Assignment:
Reading the records below, count the lines in which the string "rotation" appears; write the number only.

Exercise data:
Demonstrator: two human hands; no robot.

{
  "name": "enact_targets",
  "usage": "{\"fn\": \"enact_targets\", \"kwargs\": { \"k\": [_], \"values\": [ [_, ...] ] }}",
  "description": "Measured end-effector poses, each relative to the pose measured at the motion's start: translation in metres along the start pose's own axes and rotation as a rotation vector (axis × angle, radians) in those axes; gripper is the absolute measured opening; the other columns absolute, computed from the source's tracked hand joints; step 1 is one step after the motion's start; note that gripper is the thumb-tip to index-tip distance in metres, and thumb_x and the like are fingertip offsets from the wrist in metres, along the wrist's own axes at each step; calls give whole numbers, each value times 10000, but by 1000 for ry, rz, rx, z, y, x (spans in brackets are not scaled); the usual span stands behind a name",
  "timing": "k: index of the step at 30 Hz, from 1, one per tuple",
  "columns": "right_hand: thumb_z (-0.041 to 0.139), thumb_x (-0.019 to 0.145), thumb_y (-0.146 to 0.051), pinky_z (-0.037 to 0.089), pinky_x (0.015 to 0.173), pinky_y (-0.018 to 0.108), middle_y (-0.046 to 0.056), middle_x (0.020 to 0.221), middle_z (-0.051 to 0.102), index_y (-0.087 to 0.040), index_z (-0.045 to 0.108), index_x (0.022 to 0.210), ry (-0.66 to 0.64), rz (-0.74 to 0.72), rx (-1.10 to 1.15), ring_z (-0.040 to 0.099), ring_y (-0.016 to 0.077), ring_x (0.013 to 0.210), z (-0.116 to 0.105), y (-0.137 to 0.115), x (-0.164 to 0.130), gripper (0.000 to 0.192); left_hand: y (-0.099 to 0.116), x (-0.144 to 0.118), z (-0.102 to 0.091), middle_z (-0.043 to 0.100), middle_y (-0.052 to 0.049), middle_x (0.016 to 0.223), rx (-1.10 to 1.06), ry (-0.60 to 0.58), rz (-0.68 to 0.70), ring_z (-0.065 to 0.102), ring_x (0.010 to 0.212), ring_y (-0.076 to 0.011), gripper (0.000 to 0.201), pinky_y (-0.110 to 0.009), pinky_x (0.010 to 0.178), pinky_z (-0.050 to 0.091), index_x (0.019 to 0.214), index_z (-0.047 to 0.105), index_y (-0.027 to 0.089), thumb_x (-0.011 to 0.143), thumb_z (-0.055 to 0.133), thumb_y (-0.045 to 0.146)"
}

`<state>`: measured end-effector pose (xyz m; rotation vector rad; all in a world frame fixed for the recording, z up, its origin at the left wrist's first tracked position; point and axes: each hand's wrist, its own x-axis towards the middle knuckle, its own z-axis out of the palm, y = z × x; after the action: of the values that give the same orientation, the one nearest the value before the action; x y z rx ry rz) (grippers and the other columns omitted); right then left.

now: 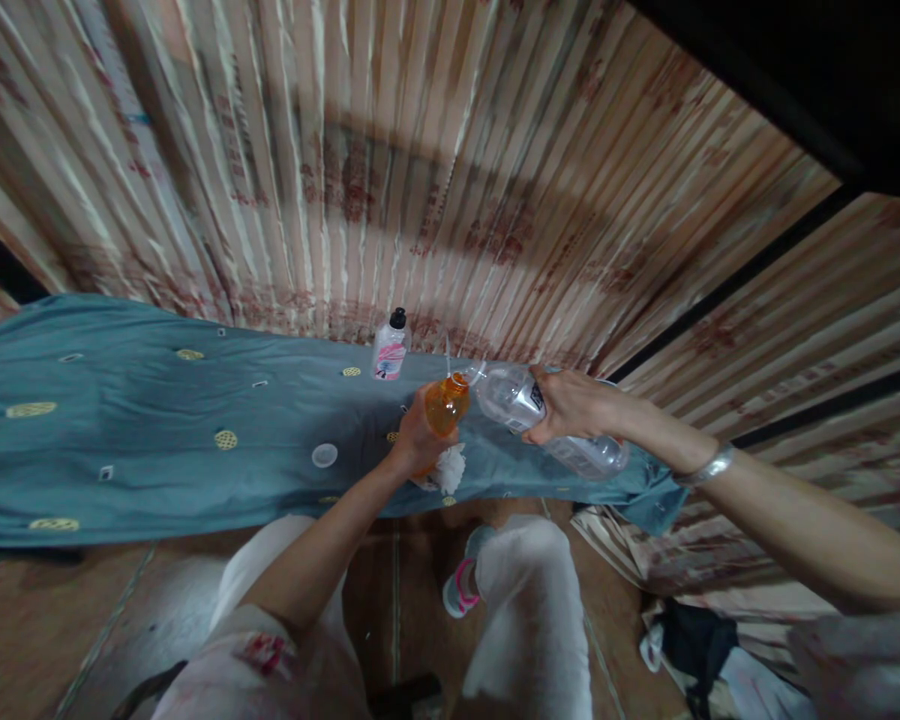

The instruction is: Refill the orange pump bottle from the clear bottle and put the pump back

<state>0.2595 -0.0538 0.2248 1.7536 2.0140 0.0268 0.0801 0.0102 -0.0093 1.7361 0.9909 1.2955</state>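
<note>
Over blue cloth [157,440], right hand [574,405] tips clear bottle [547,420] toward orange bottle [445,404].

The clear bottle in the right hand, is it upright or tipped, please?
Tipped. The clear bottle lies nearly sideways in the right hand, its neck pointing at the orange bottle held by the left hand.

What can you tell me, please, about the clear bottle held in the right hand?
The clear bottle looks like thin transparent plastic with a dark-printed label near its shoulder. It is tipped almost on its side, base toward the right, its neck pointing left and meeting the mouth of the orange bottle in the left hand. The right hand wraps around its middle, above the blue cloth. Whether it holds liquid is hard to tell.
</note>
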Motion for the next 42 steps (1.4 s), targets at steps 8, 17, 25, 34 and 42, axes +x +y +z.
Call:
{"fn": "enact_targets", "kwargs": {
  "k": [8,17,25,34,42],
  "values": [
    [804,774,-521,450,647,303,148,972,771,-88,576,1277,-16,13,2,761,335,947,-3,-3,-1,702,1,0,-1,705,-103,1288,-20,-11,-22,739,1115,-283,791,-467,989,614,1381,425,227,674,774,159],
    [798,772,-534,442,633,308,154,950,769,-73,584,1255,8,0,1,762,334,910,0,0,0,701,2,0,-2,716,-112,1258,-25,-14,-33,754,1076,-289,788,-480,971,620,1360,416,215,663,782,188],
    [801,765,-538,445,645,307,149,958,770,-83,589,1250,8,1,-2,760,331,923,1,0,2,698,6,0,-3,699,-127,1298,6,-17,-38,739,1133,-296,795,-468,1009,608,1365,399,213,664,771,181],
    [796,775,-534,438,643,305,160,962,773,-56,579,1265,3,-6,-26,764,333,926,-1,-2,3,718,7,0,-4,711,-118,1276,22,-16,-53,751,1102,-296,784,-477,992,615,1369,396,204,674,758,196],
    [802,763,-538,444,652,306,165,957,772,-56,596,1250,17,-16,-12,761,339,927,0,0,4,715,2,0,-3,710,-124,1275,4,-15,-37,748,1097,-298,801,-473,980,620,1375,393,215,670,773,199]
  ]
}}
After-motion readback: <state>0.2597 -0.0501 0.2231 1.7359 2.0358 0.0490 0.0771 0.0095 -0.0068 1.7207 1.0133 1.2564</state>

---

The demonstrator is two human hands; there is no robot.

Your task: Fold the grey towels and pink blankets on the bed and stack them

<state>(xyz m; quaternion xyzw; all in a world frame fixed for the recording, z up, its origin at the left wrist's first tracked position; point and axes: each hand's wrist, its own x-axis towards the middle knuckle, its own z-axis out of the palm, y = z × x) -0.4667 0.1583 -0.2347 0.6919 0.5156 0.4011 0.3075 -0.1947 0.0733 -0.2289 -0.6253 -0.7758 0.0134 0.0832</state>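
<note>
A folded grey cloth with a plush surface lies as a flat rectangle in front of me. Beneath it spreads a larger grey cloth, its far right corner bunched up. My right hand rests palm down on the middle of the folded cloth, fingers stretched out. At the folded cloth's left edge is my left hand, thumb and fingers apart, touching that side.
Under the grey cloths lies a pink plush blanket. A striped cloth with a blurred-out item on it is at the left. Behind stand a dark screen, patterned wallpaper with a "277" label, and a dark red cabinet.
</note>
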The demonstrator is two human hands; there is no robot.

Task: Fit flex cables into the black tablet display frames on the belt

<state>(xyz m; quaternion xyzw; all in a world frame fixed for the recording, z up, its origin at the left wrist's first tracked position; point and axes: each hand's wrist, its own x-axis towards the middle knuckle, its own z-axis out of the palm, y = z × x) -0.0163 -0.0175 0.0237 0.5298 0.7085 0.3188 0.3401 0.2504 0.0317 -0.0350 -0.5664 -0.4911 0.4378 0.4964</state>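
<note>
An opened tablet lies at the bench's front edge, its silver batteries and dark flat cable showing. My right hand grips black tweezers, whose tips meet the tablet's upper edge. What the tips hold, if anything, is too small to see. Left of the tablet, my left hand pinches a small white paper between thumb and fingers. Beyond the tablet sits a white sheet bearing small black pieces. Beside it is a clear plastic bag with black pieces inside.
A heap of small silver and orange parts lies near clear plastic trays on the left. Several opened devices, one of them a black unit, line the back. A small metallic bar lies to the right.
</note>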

Exercise output:
2